- Directions for this task
There is material below. Print exactly the lines starting at the line with "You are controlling" and ending at the line with "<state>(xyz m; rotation", ends included, and no others.

- Information given

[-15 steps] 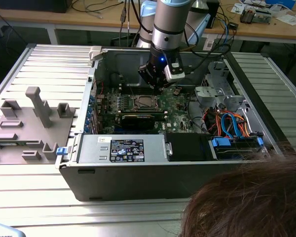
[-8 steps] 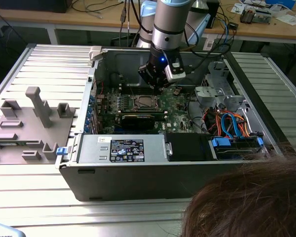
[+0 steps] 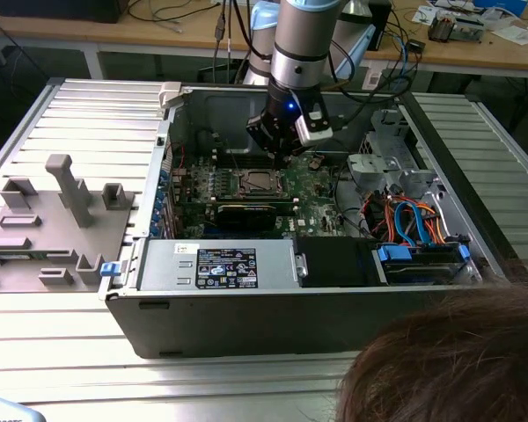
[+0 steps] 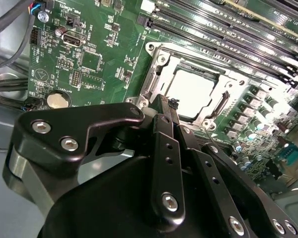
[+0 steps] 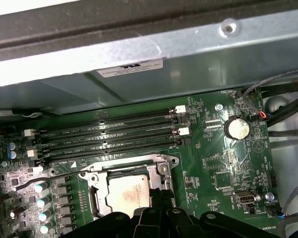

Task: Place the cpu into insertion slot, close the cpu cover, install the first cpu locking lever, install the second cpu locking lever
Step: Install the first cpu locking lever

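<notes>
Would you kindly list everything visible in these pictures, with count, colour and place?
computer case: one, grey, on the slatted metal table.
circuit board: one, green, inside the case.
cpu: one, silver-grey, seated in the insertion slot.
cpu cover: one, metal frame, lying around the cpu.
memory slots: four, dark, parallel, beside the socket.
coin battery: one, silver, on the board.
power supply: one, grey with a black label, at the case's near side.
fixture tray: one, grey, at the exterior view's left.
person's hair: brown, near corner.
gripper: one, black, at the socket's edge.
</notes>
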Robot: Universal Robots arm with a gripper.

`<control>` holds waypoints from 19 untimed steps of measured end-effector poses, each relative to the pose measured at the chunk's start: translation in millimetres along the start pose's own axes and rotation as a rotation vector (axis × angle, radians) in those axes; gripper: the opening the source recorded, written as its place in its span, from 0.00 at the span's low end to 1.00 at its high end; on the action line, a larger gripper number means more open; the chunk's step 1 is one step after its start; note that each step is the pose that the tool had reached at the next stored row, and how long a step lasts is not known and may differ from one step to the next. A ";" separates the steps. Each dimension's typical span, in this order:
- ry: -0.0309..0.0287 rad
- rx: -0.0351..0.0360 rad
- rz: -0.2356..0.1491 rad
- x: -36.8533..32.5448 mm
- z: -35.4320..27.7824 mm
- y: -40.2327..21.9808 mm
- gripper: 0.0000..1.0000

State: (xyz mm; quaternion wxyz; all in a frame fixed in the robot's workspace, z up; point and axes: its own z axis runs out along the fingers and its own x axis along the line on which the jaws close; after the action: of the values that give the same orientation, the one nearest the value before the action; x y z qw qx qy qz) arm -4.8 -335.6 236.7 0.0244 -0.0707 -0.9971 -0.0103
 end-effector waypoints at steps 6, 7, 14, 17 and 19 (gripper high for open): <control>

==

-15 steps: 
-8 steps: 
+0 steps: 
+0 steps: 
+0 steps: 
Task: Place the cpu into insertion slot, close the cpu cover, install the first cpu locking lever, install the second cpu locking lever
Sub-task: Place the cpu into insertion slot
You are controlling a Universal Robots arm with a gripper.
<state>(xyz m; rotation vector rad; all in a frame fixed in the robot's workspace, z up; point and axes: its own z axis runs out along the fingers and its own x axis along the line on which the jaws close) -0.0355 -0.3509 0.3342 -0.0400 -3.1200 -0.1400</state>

- Answer space
You are controlling a Universal Robots arm with a gripper.
<state>(xyz m; rotation vector rad; all in a frame fixed in the robot's workspace, z up; point and axes: its own z axis runs out along the fingers and its own x axis along the line on which the jaws close) -0.0355 -0.3509 0.3342 -0.0400 -3.1200 -0.1400</state>

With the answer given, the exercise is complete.